▸ Try it
Your reply should be only the number of lines in the records that contain the word "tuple".

▸ Entries taken from a collection
-=-=-=-=-

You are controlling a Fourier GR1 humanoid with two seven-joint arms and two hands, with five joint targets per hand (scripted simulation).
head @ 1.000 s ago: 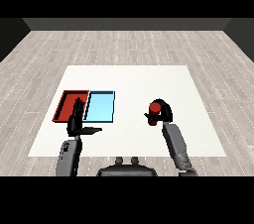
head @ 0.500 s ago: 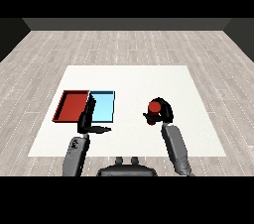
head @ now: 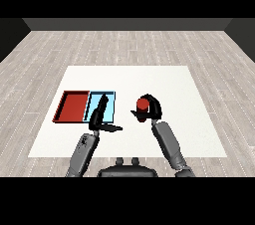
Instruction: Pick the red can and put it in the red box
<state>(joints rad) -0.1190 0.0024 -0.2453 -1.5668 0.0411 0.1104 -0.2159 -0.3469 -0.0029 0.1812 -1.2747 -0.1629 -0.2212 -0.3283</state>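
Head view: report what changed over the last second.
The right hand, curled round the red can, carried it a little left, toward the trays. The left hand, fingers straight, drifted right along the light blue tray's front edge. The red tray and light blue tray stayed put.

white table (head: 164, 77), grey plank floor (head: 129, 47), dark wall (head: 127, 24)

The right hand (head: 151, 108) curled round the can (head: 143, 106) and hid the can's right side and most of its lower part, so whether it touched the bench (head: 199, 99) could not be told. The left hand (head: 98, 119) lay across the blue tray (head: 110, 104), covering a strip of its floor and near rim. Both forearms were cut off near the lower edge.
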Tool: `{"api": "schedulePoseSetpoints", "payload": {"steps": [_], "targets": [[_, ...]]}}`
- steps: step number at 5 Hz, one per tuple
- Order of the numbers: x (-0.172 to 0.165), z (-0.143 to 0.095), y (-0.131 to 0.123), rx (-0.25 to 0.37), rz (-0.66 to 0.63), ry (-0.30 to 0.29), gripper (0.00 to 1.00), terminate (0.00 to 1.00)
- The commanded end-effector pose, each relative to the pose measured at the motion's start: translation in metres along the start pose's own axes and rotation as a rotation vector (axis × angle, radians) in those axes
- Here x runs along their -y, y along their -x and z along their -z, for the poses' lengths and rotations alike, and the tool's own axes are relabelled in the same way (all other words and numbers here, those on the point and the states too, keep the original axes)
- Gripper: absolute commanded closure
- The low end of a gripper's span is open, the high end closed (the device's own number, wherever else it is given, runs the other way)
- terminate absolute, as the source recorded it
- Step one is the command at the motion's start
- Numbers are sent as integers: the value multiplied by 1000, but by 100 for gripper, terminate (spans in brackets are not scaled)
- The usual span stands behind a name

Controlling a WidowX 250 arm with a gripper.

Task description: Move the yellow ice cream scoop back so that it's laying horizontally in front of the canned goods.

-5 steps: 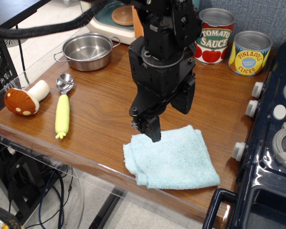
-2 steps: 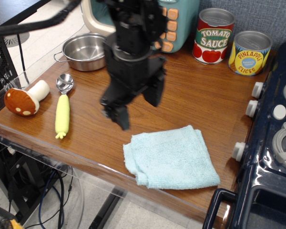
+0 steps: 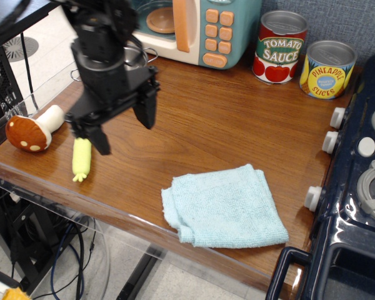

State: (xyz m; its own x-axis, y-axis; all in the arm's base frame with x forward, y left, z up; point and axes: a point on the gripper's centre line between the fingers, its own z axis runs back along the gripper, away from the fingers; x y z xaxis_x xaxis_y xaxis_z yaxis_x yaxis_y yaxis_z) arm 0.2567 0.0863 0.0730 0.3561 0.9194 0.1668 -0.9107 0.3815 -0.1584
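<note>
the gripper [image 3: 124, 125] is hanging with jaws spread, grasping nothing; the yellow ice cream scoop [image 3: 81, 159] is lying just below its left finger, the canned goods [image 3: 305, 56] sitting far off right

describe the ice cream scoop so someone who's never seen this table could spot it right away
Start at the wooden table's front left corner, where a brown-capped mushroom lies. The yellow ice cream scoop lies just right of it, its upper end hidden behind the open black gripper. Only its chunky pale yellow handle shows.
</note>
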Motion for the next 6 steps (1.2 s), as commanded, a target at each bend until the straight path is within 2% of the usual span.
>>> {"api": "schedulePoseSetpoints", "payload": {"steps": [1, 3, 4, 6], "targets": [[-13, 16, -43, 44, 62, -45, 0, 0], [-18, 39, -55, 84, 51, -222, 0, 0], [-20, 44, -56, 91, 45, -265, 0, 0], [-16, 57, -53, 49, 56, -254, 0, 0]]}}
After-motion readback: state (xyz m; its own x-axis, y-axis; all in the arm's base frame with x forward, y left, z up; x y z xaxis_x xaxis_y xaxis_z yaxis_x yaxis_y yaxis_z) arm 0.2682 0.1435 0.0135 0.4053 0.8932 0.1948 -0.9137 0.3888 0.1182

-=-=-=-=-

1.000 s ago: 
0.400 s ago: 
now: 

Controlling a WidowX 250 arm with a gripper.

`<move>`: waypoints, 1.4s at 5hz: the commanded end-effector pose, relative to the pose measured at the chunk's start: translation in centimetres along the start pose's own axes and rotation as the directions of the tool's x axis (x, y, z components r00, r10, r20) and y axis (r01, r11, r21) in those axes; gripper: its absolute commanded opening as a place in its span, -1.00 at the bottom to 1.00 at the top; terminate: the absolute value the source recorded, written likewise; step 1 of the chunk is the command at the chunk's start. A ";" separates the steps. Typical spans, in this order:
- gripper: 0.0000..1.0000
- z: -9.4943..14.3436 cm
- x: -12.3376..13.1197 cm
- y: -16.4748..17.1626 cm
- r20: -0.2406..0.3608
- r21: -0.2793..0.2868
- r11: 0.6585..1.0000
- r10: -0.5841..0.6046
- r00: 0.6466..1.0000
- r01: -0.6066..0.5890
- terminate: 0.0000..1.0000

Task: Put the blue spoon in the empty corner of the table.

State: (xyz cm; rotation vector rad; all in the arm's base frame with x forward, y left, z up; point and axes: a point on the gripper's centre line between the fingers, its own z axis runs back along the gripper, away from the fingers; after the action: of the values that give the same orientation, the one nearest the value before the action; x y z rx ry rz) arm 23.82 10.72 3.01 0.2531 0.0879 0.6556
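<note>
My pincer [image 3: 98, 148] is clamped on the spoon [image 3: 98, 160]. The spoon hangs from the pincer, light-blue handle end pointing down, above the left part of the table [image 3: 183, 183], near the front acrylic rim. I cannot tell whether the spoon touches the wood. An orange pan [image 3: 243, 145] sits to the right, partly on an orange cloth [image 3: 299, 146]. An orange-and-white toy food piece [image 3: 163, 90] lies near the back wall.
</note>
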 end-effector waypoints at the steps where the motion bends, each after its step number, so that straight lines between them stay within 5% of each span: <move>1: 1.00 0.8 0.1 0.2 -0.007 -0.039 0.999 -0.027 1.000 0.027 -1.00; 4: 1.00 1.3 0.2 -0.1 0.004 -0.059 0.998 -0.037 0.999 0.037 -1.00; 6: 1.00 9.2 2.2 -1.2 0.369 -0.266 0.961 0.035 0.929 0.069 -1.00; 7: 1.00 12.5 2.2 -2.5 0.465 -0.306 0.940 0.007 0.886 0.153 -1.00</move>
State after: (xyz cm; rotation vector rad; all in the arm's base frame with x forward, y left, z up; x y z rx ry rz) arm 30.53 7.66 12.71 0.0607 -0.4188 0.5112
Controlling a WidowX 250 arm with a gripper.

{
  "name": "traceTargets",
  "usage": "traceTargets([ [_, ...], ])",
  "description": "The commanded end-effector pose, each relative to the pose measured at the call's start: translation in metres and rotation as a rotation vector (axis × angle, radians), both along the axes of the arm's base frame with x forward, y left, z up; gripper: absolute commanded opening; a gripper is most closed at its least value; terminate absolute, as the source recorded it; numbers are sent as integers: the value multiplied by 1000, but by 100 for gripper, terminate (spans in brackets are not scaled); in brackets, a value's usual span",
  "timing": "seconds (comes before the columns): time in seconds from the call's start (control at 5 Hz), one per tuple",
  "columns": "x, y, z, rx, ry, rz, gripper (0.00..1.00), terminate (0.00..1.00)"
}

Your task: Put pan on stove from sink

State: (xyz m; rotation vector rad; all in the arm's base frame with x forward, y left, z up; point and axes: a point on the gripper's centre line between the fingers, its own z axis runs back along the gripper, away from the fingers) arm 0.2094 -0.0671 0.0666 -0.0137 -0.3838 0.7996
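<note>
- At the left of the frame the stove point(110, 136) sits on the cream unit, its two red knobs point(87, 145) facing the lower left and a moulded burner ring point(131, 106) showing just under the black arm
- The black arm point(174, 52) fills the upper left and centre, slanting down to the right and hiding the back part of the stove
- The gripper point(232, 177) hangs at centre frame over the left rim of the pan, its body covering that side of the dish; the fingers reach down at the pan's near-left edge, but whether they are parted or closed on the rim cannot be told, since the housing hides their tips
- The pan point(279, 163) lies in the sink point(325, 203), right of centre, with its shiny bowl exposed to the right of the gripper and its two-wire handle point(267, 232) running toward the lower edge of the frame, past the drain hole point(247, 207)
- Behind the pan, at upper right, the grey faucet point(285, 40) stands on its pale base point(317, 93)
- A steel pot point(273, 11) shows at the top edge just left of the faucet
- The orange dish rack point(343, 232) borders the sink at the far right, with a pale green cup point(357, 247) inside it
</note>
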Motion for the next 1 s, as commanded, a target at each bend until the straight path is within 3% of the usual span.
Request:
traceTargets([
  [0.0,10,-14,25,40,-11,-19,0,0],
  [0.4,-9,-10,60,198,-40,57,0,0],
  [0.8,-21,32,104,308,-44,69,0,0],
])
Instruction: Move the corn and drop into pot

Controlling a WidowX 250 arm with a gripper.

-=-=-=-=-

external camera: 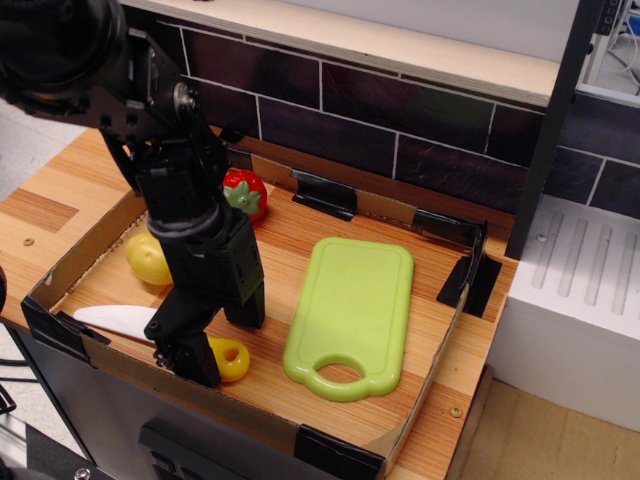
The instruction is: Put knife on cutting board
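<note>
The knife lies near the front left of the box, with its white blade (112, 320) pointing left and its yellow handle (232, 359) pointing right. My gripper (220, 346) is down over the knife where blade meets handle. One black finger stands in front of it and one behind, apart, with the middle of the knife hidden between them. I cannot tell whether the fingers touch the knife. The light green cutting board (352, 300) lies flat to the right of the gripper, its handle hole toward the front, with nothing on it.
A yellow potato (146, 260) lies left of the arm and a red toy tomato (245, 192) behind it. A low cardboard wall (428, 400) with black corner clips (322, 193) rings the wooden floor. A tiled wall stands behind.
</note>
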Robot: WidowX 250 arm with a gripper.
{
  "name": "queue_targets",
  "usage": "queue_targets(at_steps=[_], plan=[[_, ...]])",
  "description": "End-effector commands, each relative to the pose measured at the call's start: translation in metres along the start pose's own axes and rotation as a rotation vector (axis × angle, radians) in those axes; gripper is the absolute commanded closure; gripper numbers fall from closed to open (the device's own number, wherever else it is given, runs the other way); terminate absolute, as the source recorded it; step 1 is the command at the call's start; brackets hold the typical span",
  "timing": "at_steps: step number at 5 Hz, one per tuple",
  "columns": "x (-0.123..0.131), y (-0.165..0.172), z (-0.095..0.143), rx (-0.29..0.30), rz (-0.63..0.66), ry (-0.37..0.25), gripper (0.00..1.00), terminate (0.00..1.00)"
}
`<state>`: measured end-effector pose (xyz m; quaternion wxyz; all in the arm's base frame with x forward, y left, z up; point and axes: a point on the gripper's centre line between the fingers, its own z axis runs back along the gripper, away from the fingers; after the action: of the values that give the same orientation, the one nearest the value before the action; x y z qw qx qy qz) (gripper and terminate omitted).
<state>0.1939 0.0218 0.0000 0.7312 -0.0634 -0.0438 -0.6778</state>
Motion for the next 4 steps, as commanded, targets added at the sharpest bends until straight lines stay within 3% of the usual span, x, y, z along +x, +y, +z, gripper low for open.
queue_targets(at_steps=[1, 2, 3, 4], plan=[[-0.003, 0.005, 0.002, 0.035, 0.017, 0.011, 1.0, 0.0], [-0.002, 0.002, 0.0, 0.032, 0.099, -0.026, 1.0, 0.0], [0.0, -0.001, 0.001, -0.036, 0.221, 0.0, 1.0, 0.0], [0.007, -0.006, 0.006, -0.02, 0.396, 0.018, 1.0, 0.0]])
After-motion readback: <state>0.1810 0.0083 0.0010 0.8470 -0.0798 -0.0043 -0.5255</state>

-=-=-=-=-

▸ Task result
3